## Task brief
Find the line below with "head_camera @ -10". Print it and every line after it exactly, through the last line, leaving out the pictures.

## Data extract

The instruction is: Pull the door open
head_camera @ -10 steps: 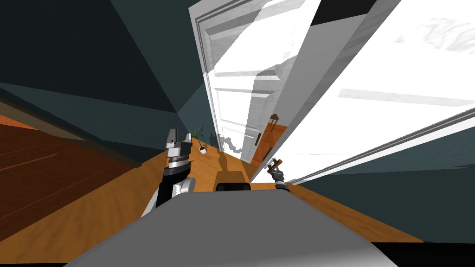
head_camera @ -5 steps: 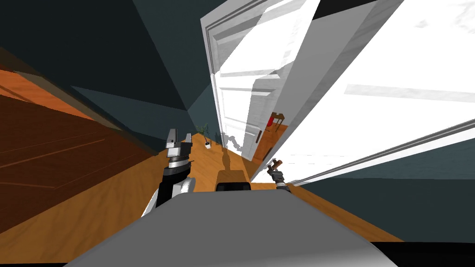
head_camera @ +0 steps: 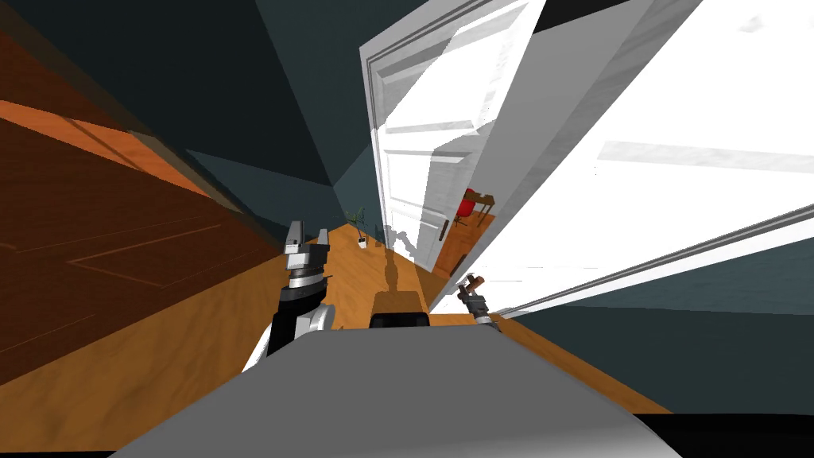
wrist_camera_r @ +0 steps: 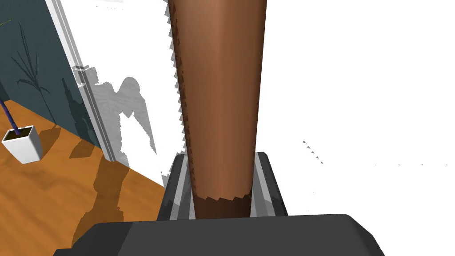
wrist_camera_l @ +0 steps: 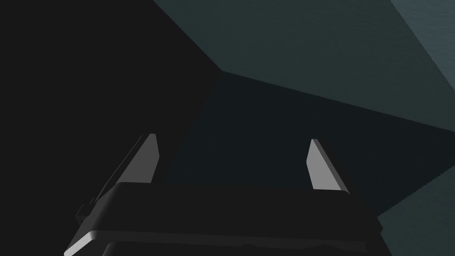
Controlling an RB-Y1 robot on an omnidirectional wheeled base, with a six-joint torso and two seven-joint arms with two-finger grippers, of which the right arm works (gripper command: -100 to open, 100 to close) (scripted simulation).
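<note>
A white panelled door (head_camera: 604, 151) swings toward me on the right of the head view, its grey edge facing me. My right gripper (head_camera: 472, 284) is shut on the door's brown handle (head_camera: 474, 280). In the right wrist view the brown handle (wrist_camera_r: 220, 102) runs out from between the two fingers (wrist_camera_r: 180, 186), which press its sides against the white door (wrist_camera_r: 355, 89). My left gripper (head_camera: 307, 238) is raised on the left, away from the door, and stands open with nothing between its fingertips (wrist_camera_l: 144, 158).
A second white door (head_camera: 417, 135) stands ahead beyond the gap. A small white plant pot (head_camera: 362, 241) sits on the orange wooden floor (head_camera: 199, 334) by the dark teal wall; the pot (wrist_camera_r: 22, 143) is left of the handle. A red chair (head_camera: 467, 207) shows through the opening.
The whole head view has turned, so I have moved with the door: the door has swung further open, the gap shows more of the red chair, and the dark floor on the left has grown.
</note>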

## Reply to the exercise
head_camera @ -10 steps: 
head_camera @ -5 steps: 
head_camera @ +0 steps: 
wrist_camera_r @ +0 steps: 
wrist_camera_l @ +0 steps: 
Controlling an RB-Y1 robot on an omnidirectional wheeled base, with a six-joint torso and two seven-joint arms with two-finger grippers, of which the right arm works (gripper command: -100 to open, 100 to close) (scripted simulation).
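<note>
A white panelled door (head_camera: 604, 151) swings toward me on the right of the head view, its grey edge facing me. My right gripper (head_camera: 472, 284) is shut on the door's brown handle (head_camera: 474, 280). In the right wrist view the brown handle (wrist_camera_r: 220, 102) runs out from between the two fingers (wrist_camera_r: 180, 186), which press its sides against the white door (wrist_camera_r: 355, 89). My left gripper (head_camera: 307, 238) is raised on the left, away from the door, and stands open with nothing between its fingertips (wrist_camera_l: 144, 158).
A second white door (head_camera: 417, 135) stands ahead beyond the gap. A small white plant pot (head_camera: 362, 241) sits on the orange wooden floor (head_camera: 199, 334) by the dark teal wall; the pot (wrist_camera_r: 22, 143) is left of the handle. A red chair (head_camera: 467, 207) shows through the opening.
The whole head view has turned, so I have moved with the door: the door has swung further open, the gap shows more of the red chair, and the dark floor on the left has grown.
</note>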

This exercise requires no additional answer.